Au MK2 Quai de Seine

Quand ?

Vendredi soir

Avec qui ?

Seul

Et alors ?

Depuis plusieurs années, les sud-coréens se sont affirmés comme des copistes particulièrement assidus du cinéma de genre hollywoodien – thriller, fantastique, science-fiction… Le résultat est
souvent consciencieux et soigné, d’autant que les moyens financiers et humains sont souvent à la hauteur. Cependant, rares sont ceux qui parviennent à se projeter au-delà de la simple
reproduction efficace et opportuniste, et à faire preuve d’un véritable talent personnel de cinéaste tel Bong Joon-Ho et ses deux chefs-d’œuvre Memories of murder et The
host
. Pendant la première heure, et même un peu plus, de son Chaser, le jeune inconnu Na Hong-Jin semble devoir venir lui tenir compagnie dès son coup d’essai. Lui aussi
a ses modèles américains : la série 24 pour le récit en temps réel, le film Usual suspects – dont le plan de fin est cité littéralement – pour le personnage de
tueur maléfique qui ne paye pas de mine. Comme Keyser Söze, Young-Min, le bad guy de The chaser, est d’entrée physiquement à la merci de la police (menotté, enfermé,
battu), mais mentalement intouchable : l’information qui permettrait de valider ses aveux et de l’envoyer en prison pour perpète, à savoir l’adresse de la maison où sont enterrées ses victimes,
n’existe que dans sa tête et il est impossible de la lui soutirer.


C’est là qu’intervient l’ascendant 24 du film, dans cette course contre la montre de tous les personnages pour trouver cette maison avant la fin de la garde à vue de Young-Min.
Beaucoup ont essayé, mais peu de films ont aussi bien réussi à rééditer la recette magique des aventures de Jack Bauer. Ce mélange sur la corde raide entre une tension accablante de tous les
instants, qui pèse sur les protagonistes au point de les amener au bord de la capitulation, et de brusques accès de rage désespérée qui agissent comme autant d’électrochocs sur le spectateur,
constitue l’essence même du genre du thriller. Et Na Hong-Jin mène remarquablement son affaire entre ces deux extrêmes, grâce à un scénario retors, une ambiance visuelle nocturne excellente et
une caractérisation des personnages ricochant du tragique au grotesque.
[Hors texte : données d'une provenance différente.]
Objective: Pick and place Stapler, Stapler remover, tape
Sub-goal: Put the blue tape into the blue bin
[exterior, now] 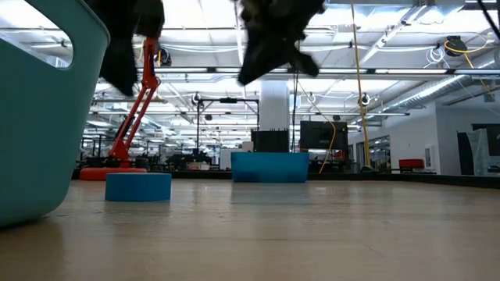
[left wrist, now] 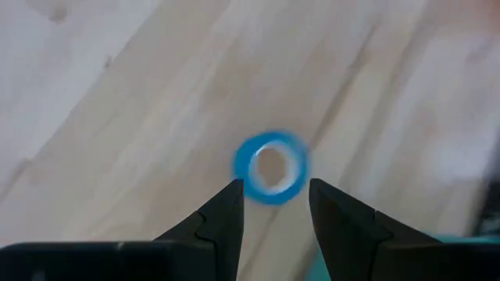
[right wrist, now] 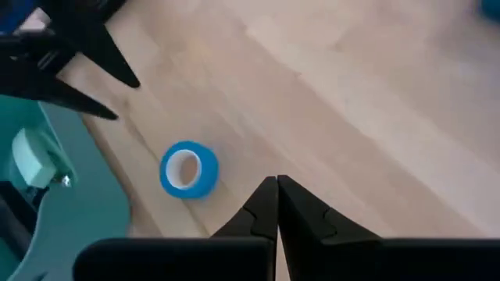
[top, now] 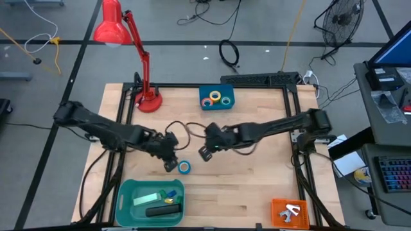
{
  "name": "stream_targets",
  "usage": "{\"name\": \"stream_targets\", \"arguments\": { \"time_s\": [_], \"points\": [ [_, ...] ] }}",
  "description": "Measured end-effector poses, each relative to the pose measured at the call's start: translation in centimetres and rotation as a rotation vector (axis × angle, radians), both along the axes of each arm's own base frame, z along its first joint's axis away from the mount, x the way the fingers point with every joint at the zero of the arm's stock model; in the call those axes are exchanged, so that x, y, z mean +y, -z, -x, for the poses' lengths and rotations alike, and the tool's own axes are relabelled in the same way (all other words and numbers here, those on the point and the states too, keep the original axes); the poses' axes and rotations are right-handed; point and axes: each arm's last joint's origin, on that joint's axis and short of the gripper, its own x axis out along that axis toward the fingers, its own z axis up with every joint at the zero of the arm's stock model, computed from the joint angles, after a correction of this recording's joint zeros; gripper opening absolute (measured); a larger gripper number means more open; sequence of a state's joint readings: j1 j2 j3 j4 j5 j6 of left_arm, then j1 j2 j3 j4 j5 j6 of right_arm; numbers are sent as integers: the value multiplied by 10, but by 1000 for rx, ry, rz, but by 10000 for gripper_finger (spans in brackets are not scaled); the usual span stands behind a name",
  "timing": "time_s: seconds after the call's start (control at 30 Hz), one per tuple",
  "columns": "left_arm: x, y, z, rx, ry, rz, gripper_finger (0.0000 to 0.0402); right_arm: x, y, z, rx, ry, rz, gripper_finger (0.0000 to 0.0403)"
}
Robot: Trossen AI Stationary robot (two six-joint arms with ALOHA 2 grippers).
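A blue tape roll (top: pixel 184 167) lies flat on the wooden table, also seen in the low view (exterior: pixel 138 186). My left gripper (left wrist: pixel 275 204) hovers open just above it, its fingers either side of the near rim of the blue tape roll (left wrist: pixel 271 168), touching nothing. My right gripper (right wrist: pixel 276 195) is shut and empty, raised to the right of the blue tape roll (right wrist: pixel 188 168). The black stapler (top: pixel 162 210) lies in the teal basket (top: pixel 126 192) beside a mint-green block (top: pixel 148 198). More tape rolls (top: pixel 216 98) sit in the blue tray at the back.
A red desk lamp (top: pixel 131 45) stands at the back left. An orange tray (top: pixel 290 212) with a metal piece sits at the front right. The teal basket (exterior: pixel 43 109) fills the low view's left. Bare wood lies right of the blue roll.
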State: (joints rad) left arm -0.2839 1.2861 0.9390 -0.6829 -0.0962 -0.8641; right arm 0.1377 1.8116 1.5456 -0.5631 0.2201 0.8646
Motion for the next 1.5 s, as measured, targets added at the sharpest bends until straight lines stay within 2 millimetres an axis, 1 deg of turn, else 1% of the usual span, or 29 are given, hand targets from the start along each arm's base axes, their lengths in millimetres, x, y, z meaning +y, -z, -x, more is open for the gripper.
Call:
{"name": "stream_targets", "arguments": {
  "time_s": [0.1, 0.17, 0.27, 0.4, 0.5, 0.57, 0.67, 0.73, 0.8, 0.93, 1.03, 1.1, 1.13, 1.23, 1.33, 1.4, 1.43, 1.5],
  "points": [
    [2, 21, -14, 90, 50, -19, 149, 3, -23, 25, -49, 44, 21, 0],
    [3, 35, -21, 148, 73, -29, 149, 6, -34, 41, -102, 78, 19, 0],
    [3, 51, -31, 181, 92, -33, 150, 13, -30, 67, -103, 117, 15, 0],
    [0, 61, -44, 145, 126, 19, 150, 19, -19, 101, -146, 214, -7, 0],
    [2, 67, -50, 144, 130, 33, 150, 23, -5, 120, -199, 261, -39, 0],
    [2, 73, -51, 166, 131, 33, 150, 27, 5, 129, -223, 272, -47, 0],
    [1, 83, -53, 207, 156, 38, 150, 30, 16, 136, -254, 284, -67, 0],
    [0, 87, -55, 221, 177, 41, 150, 31, 20, 137, -262, 282, -72, 0],
    [0, 91, -56, 236, 186, 38, 150, 31, 21, 136, -273, 283, -76, 0],
    [3, 93, -56, 242, 182, 21, 149, 31, 19, 135, -302, 270, -49, 0],
    [9, 94, -54, 272, 163, -15, 149, 32, 15, 132, -348, 275, -41, 0],
    [13, 99, -52, 305, 159, -20, 149, 32, 14, 131, -356, 265, -34, 0],
    [14, 101, -52, 313, 154, -49, 150, 32, 13, 131, -363, 258, -31, 0],
    [18, 106, -53, 340, 154, -49, 150, 32, 12, 130, -372, 249, -25, 0],
    [19, 109, -57, 327, 164, -32, 149, 31, 12, 130, -373, 251, -23, 0],
    [19, 111, -58, 325, 167, -24, 142, 31, 12, 129, -376, 252, -24, 0],
    [19, 111, -58, 324, 166, -28, 131, 31, 12, 129, -377, 252, -25, 0],
    [19, 110, -58, 323, 163, -37, 96, 31, 12, 129, -377, 253, -24, 0]
  ]
}}
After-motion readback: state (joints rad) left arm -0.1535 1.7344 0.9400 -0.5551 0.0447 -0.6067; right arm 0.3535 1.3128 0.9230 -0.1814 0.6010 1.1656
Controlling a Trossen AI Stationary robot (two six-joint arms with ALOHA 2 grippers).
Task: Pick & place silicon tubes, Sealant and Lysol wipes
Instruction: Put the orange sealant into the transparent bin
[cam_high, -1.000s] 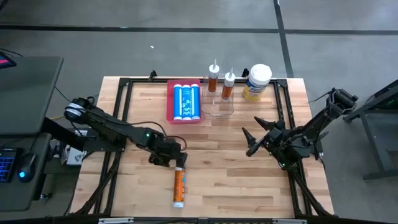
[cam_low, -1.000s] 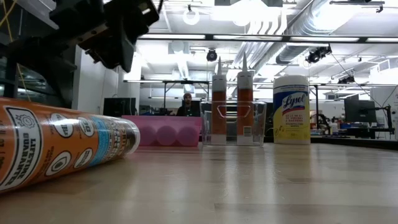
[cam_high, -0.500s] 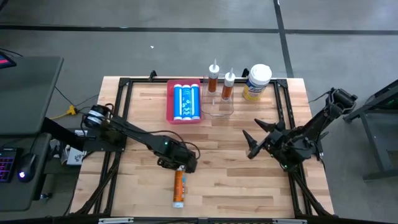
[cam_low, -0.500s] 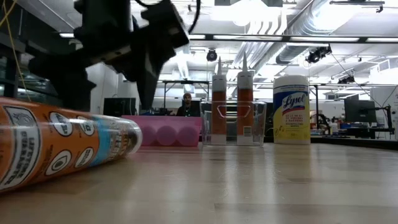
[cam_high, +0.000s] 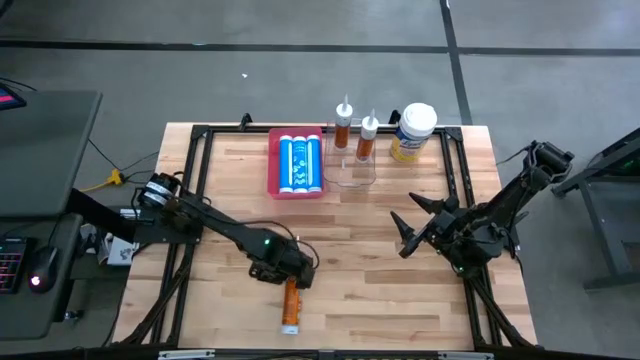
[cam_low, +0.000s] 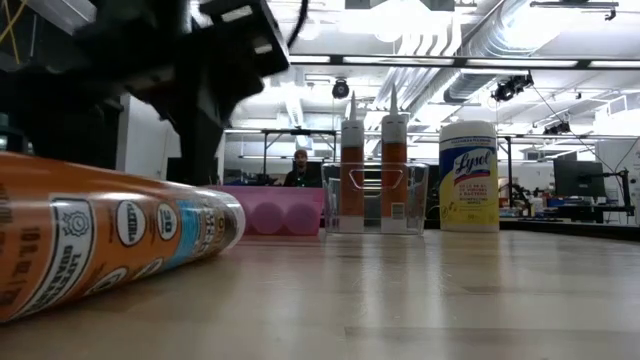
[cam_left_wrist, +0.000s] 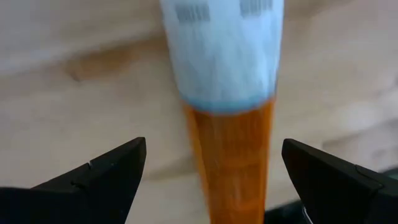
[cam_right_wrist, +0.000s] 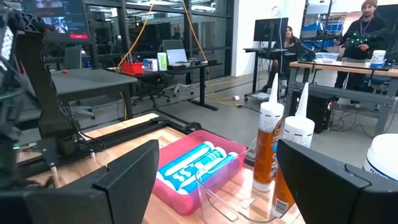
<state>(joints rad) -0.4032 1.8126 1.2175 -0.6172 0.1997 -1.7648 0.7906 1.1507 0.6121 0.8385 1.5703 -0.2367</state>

Patatras : le dernier acte vient anéantir ce remarquable équilibre et révèle la véritable nature, pas très ragoûtante, du film. Il y avait déjà eu quelques signes avant-coureurs (la justice vue
comme un frein à l’action méritante de la police, le tueur figure d’un mal absolu, réductible à un visage et un mobile), mais rien qui ne puisse laisser présager d’un tel déferlement de sadisme
gratuit. Si Na Hong-Jin ressuscite puis fait s’évader de la maison la dernière victime en date de Young-Min, la transformant en enjeu capital de scénario puis en personnage auquel on s’attache
sincèrement, c’est en fait uniquement pour la faire mourir quelques minutes plus tard dans d’atroces souffrances et au gré d’un concours de circonstances forcé et inepte. Plus loin, il s’arrange
pour que le climax prenne la forme d’une interminable et sanglante baston, placée sous le signe de la vengeance personnelle. Œil pour œil, dent pour dent, marteau pour marteau. Na
Hong-Jin n’a donc pas compris le point primordial dans la réussite de 24 : un sens de la mesure qui fait de Jack Bauer un personnage complexe plutôt qu’un vigilante sans
cervelle et réac. Soit, en définitive, l’exact opposé de The chaser.